The environmental resistance of the alloy compositions of tables 1 (b) and 2 was evaluated by means of isothermal oxidation at 1000 and 1050° C. in a laboratory furnace. Presented in FIG. 3 are experimental data which show the oxidation lives of the preferred and experimental alloy compositions after oxidation at 1050° C. All data have been normalized with respect to EC0, the prior art coating composition. (It should be noted that testing at 1000° C. yields the same ranking as testing at 1050° C. but requires longer testing times.) Surprisingly, coating EC6 (increased cobalt and chromium content, no rhenium compared to ECO) showed poor oxidation resistance which yielded 50% reduction in life compared to prior art coating EC0 which is not acceptable. The figure clearly illustrates that the oxidation life of the preferred coating compositions decreased by 20% compared to EC0, which is an acceptable sacrifice in environmental resistance yet a dramatic improvement in thermomechanical properties.
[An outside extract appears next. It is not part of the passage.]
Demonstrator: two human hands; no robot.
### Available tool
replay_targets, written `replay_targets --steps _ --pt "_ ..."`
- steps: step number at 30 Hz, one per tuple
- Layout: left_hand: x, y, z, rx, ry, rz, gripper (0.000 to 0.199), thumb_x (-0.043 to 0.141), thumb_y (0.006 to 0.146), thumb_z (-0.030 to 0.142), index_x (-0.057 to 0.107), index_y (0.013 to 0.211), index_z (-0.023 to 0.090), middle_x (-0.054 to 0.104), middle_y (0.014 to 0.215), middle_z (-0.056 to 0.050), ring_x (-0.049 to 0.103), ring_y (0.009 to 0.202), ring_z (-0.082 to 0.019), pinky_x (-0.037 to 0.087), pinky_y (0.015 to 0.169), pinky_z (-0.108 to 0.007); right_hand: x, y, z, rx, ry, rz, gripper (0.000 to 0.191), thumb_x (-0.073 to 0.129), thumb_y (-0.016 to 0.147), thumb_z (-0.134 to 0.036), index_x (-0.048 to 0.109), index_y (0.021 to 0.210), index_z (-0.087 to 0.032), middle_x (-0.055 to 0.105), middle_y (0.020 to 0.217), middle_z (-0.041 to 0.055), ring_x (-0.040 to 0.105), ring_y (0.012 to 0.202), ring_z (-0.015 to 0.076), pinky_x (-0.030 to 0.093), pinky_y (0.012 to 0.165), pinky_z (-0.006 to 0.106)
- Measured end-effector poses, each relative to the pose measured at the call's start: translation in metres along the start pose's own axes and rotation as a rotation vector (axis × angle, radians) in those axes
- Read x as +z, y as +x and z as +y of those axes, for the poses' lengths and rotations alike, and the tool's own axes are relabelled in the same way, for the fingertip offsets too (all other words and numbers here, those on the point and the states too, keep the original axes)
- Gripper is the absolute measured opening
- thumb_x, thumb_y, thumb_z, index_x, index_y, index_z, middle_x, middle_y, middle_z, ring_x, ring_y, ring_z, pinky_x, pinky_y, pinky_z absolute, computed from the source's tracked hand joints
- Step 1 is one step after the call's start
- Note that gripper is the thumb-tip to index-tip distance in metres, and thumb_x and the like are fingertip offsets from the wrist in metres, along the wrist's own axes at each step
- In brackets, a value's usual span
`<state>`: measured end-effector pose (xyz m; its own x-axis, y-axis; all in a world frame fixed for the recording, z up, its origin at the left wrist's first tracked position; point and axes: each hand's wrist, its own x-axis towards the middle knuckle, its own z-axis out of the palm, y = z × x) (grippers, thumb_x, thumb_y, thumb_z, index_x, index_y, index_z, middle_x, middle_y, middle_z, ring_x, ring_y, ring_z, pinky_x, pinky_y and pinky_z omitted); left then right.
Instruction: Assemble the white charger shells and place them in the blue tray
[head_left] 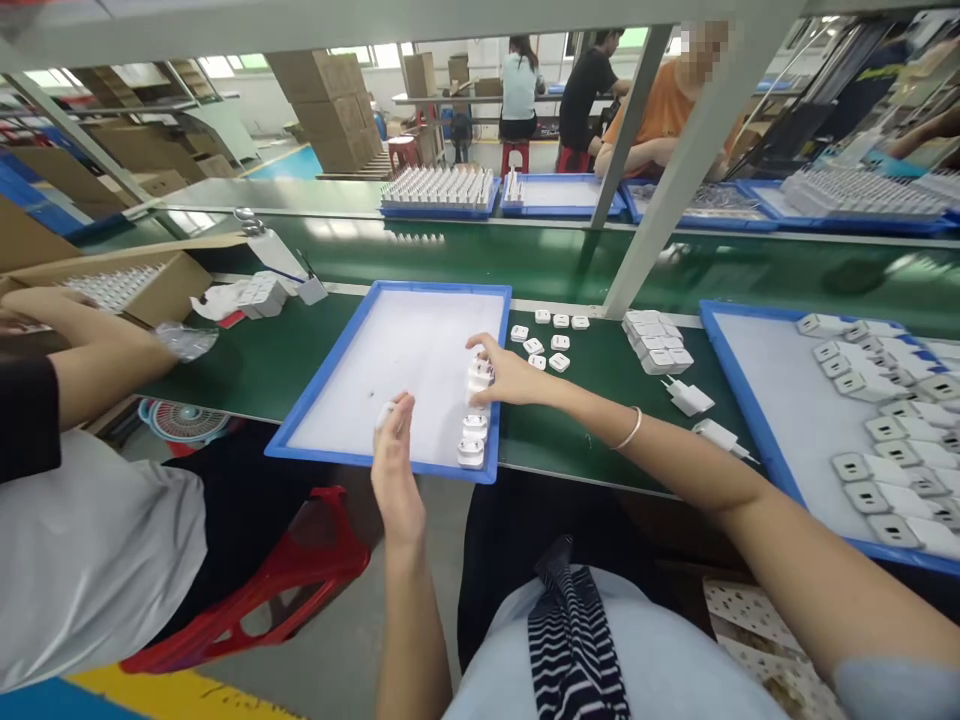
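My right hand [506, 373] reaches over the right side of a blue-rimmed white tray [322, 383]. Its thumb and fingers curl round a white plug charger [480, 376] standing in a row there. Nearer to me in the same row stand more white plug chargers [472, 452], pins up. Over the tray's front edge my left hand [396, 475] is raised, its fingers stretched upward and no charger in it. Something small and white shows at one of its fingertips; I cannot tell whether it is a cover.
Small white caps [559, 342] lie right of the tray, with stacked white blocks [658, 342] and loose chargers [688, 397] beyond. A second blue tray [757, 400] holds several chargers. A metal post [667, 180] rises behind. A co-worker's arm [112, 345] is at left.
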<state>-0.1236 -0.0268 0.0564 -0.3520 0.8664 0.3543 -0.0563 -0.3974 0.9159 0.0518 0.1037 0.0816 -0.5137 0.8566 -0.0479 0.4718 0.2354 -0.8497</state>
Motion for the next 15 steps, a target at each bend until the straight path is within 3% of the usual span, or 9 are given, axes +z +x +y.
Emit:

It is important to understand that only the combination of the elements claimed in Table 1 results in the desirable and stable β+γ phase structure (in the requested phase proportions) with excellent oxidation/corrosion resistance and excellent mechanical properties. The excess of alloying elements, such as Cr, Al, Ta, Si, Re, results in the precipitation of detrimental σ-, Heusler-, or r-phases.
Lower than the specified levels of Al, Cr, and Si lead to reduced oxidation and/or corrosion resistance and increases the rate of oxide growth, and hence, should be avoided in case that the coating is to be used as a TBC bond coat.
Typically, MCrAlY coatings contain 0.5 to 1 wt % Y which has a powerful effect on the oxidation resistance of the alloy. In some fashion, Y acts to improve the adherence of the oxide scale which forms on the coating, thereby substantially reducing spallation. A variety of other so-called oxygen active elements (La, Ce, Zr, Hf, Si) have been proposed to replace or supplement the Y content. In the present invention Y is added in amounts on the order of 0.005 to 0.5 wt %, La and elements from the Lanthanide series in amounts ranging from 0 to 0.5 wt %.
The presence of Si in the alloy increases the activity of Al and, thus, its oxidation resistance. Si contents >2.5 wt %, however, must be avoided in order to prevent precipitation of brittle Ni (Ta, Si) phases. The beneficial role of Ta on oxidation performance, particularly when combined with Si, is known, however, computer modeling of the phase structure shows that in order to avoid embrittlement of the coating the combined content of (Si+Ta) must not exceed 2.5 wt %. In the present invention Ta is added in amounts ranging from 0.2 to 1%.
The beneficial role of Ca and Mg on oxidation resistance is related to their ability to react with sulphur and oxygen and form stable and inert reaction products. However, higher than specified amounts of Ca and Mg should be avoided to avoid increasing oxidation rates.